THE PROBLEM:
Would you repeat all the lines below, exactly as they stand?

◇ ◇ ◇

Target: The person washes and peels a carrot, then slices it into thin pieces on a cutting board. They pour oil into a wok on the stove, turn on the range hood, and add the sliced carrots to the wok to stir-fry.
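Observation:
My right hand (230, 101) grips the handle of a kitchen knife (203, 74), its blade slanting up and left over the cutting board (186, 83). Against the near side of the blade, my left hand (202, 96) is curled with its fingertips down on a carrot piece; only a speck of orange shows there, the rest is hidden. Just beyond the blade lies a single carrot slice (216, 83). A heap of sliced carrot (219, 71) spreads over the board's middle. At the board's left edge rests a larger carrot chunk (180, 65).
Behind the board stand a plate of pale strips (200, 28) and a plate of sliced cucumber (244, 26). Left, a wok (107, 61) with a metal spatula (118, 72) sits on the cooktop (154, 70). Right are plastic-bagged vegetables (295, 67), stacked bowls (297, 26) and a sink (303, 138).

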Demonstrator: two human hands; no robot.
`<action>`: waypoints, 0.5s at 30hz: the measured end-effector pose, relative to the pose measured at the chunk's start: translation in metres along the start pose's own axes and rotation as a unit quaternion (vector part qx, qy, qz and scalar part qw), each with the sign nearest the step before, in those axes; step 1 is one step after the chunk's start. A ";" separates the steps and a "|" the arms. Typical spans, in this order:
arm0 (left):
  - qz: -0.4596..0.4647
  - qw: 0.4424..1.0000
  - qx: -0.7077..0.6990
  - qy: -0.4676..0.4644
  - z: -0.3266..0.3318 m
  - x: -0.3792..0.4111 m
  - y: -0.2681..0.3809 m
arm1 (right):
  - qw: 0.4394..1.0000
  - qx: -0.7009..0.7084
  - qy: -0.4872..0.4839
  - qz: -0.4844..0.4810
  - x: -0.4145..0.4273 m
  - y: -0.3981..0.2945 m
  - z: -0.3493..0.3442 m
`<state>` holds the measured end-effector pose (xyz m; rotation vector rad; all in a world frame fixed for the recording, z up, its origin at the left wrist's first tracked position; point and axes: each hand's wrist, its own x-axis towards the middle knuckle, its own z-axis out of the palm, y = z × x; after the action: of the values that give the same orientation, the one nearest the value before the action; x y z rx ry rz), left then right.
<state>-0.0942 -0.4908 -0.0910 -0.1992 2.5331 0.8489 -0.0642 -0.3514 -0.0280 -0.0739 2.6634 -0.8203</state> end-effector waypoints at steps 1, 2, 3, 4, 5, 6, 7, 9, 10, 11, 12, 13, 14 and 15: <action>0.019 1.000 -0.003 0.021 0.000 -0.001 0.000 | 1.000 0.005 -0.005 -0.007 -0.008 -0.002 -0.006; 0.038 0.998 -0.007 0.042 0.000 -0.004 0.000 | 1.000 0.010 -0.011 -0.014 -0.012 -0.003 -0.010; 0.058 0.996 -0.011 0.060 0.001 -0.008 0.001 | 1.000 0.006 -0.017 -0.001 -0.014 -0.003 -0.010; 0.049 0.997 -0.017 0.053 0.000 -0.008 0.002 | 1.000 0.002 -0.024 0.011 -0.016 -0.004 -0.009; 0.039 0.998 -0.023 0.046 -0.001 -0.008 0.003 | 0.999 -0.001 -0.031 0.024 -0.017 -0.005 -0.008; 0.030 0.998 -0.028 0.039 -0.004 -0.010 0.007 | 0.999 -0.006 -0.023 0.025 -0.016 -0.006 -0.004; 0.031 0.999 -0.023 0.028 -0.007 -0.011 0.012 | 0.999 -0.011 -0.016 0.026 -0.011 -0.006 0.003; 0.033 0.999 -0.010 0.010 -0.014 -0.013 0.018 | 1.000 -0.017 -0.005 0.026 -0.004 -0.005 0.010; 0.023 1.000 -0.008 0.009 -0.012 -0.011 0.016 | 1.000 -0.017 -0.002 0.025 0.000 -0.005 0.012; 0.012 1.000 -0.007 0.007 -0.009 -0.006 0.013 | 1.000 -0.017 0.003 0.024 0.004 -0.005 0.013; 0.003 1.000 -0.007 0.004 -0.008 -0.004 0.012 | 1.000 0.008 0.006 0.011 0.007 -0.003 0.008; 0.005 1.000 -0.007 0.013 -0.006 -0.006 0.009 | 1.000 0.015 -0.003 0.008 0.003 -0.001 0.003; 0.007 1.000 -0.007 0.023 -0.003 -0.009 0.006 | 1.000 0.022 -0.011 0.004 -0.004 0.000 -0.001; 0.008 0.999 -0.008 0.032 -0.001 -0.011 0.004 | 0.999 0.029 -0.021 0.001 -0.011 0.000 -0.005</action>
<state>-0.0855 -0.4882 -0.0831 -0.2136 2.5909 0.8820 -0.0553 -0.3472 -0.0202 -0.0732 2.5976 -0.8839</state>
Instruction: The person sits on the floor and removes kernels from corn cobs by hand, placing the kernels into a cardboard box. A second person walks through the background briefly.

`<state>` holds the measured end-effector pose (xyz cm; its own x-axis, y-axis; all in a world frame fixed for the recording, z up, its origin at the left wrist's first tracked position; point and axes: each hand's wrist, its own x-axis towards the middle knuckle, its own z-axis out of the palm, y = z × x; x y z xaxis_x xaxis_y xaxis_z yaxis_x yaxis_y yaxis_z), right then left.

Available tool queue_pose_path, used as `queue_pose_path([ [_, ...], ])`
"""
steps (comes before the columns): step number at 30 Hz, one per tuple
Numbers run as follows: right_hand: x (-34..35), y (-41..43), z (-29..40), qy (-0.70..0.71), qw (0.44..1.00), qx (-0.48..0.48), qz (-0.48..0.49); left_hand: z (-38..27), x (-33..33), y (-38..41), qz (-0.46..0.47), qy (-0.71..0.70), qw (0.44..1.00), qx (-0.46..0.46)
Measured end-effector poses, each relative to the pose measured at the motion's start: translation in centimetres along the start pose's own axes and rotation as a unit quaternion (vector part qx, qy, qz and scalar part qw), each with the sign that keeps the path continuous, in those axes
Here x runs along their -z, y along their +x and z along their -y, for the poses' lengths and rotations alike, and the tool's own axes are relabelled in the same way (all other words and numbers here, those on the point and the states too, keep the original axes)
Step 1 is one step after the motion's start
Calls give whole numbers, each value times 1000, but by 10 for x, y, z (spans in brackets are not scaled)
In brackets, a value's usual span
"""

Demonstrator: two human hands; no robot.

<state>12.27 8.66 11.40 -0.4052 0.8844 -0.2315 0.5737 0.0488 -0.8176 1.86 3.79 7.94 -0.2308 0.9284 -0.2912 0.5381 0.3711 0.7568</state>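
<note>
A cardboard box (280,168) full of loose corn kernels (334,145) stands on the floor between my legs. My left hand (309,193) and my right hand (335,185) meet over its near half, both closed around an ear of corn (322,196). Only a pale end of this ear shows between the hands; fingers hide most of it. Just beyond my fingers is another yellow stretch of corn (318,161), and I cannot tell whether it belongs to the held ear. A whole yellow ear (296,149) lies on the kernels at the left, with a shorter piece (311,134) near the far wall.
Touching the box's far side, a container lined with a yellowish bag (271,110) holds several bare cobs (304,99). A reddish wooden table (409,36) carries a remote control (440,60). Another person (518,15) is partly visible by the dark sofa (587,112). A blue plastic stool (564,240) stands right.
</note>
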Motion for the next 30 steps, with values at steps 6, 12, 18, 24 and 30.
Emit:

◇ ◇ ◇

SOLUTION:
Target: The person washes and peels a carrot, then slices it into thin pieces on a cutting board. They pour oil into a wok on the stove, turn on the range hood, and add the sliced carrots to the wok to stir-fry.
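Observation:
My right hand (230, 101) grips the handle of a kitchen knife (203, 74), its blade slanting up and left over the cutting board (186, 83). Against the near side of the blade, my left hand (202, 96) is curled with its fingertips down on a carrot piece; only a speck of orange shows there, the rest is hidden. Just beyond the blade lies a single carrot slice (216, 83). A heap of sliced carrot (219, 71) spreads over the board's middle. At the board's left edge rests a larger carrot chunk (180, 65).
Behind the board stand a plate of pale strips (200, 28) and a plate of sliced cucumber (244, 26). Left, a wok (107, 61) with a metal spatula (118, 72) sits on the cooktop (154, 70). Right are plastic-bagged vegetables (295, 67), stacked bowls (297, 26) and a sink (303, 138).
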
Demonstrator: two human hands; no robot.
`<action>`: waypoints, 0.5s at 30hz: the measured end-effector pose, relative to the pose measured at the chunk's start: translation in metres along the start pose's own axes and rotation as a unit quaternion (vector part qx, qy, qz and scalar part qw), each with the sign nearest the step before, in those axes; step 1 is one step after the chunk's start. A ";" separates the steps and a "|" the arms. Typical spans, in this order:
arm0 (left):
  - qz: -0.4596..0.4647
  - qw: 0.4424..1.0000
  - qx: -0.7077..0.6990
  - qy: -0.4676..0.4644
  - z: -0.3266..0.3318 m
  - x: -0.3792..0.4111 m
  - y: -0.2681..0.3809 m
arm1 (right):
  - qw: 0.4394..1.0000
  - qx: -0.7009..0.7084
  - qy: -0.4872..0.4839
  - qz: -0.4844..0.4810
  - x: -0.4145..0.4273 m
  - y: -0.3981..0.2945 m
  - z: -0.3493..0.3442 m
`<state>` holds the measured end-effector pose (xyz m; rotation vector rad; all in a world frame fixed for the recording, z up, its origin at the left wrist's first tracked position; point and axes: each hand's wrist, its own x-axis towards the middle knuckle, its own z-axis out of the palm, y = z × x; after the action: of the values that give the same orientation, the one nearest the value before the action; x y z rx ry rz), left then right.
<state>-0.0942 -0.4908 -0.0910 -0.1992 2.5331 0.8489 -0.0642 -0.3514 -0.0280 -0.0739 2.6634 -0.8203</state> end-effector waypoints at steps 1, 2, 3, 4, 5, 6, 7, 9, 10, 11, 12, 13, 14 and 15: <action>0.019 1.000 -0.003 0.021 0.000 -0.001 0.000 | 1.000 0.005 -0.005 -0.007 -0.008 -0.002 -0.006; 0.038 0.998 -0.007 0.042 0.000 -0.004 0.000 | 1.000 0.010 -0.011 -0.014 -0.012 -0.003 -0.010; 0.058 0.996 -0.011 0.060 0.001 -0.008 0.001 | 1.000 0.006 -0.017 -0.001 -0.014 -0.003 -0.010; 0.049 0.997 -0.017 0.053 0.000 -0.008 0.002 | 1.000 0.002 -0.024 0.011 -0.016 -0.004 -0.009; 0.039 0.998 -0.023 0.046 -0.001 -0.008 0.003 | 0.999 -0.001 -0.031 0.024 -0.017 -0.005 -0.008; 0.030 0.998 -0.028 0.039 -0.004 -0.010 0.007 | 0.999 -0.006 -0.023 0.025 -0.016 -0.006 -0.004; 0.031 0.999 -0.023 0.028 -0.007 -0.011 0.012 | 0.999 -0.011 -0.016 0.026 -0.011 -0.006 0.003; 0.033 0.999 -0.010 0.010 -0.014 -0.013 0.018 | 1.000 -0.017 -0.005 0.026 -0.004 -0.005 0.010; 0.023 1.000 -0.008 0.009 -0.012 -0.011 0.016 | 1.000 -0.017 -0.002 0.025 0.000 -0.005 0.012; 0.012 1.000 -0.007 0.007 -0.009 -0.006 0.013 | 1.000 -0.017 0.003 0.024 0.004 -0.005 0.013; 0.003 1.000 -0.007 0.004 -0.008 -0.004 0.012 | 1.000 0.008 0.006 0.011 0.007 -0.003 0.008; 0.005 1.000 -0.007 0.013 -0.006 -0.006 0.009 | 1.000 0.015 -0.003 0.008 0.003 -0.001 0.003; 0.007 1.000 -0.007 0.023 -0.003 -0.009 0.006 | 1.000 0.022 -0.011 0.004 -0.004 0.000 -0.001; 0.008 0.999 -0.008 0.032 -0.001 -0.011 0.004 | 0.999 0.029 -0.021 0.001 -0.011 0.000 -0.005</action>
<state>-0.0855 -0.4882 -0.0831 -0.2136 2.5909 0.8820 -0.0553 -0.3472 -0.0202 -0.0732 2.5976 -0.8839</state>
Instruction: The person sits on the floor and removes kernels from corn cobs by hand, placing the kernels into a cardboard box. A second person walks through the background briefly.

`<state>` holds the measured end-effector pose (xyz cm; its own x-axis, y-axis; all in a world frame fixed for the recording, z up, its origin at the left wrist's first tracked position; point and axes: each hand's wrist, its own x-axis towards the middle knuckle, its own z-axis out of the palm, y = z × x; x y z xaxis_x xaxis_y xaxis_z yaxis_x yaxis_y yaxis_z), right then left.

Available tool queue_pose_path, used as `queue_pose_path([ [_, ...], ])`
"""
steps (comes before the columns): step number at 30 Hz, one per tuple
Numbers run as follows: right_hand: x (-34..35), y (-41..43), z (-29..40), qy (-0.70..0.71), qw (0.44..1.00), qx (-0.48..0.48), qz (-0.48..0.49); left_hand: z (-38..27), x (-33..33), y (-38..41), qz (-0.46..0.47), qy (-0.71..0.70), qw (0.44..1.00), qx (-0.46..0.46)
Measured end-effector poses, each relative to the pose measured at the motion's start: translation in centimetres along the start pose's own axes and rotation as a unit quaternion (vector part qx, qy, qz and scalar part qw), each with the sign that keeps the path continuous, in those axes
Here x runs along their -z, y along their +x and z along their -y, for the poses' lengths and rotations alike, and the tool's own axes are relabelled in the same way (all other words and numbers here, those on the point and the states too, keep the original axes)
Step 1 is one step after the motion's start
Calls give whole numbers, each value times 1000, but by 10 for x, y, z (spans in brackets are not scaled)
In brackets, a value's usual span
"""

Demonstrator: two human hands; no robot.

<state>12.27 8.66 11.40 -0.4052 0.8844 -0.2315 0.5737 0.0488 -0.8176 1.86 3.79 7.94 -0.2308 0.9284 -0.2912 0.5381 0.3711 0.7568</state>
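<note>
A cardboard box (280,168) full of loose corn kernels (334,145) stands on the floor between my legs. My left hand (309,193) and my right hand (335,185) meet over its near half, both closed around an ear of corn (322,196). Only a pale end of this ear shows between the hands; fingers hide most of it. Just beyond my fingers is another yellow stretch of corn (318,161), and I cannot tell whether it belongs to the held ear. A whole yellow ear (296,149) lies on the kernels at the left, with a shorter piece (311,134) near the far wall.
Touching the box's far side, a container lined with a yellowish bag (271,110) holds several bare cobs (304,99). A reddish wooden table (409,36) carries a remote control (440,60). Another person (518,15) is partly visible by the dark sofa (587,112). A blue plastic stool (564,240) stands right.
</note>
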Motion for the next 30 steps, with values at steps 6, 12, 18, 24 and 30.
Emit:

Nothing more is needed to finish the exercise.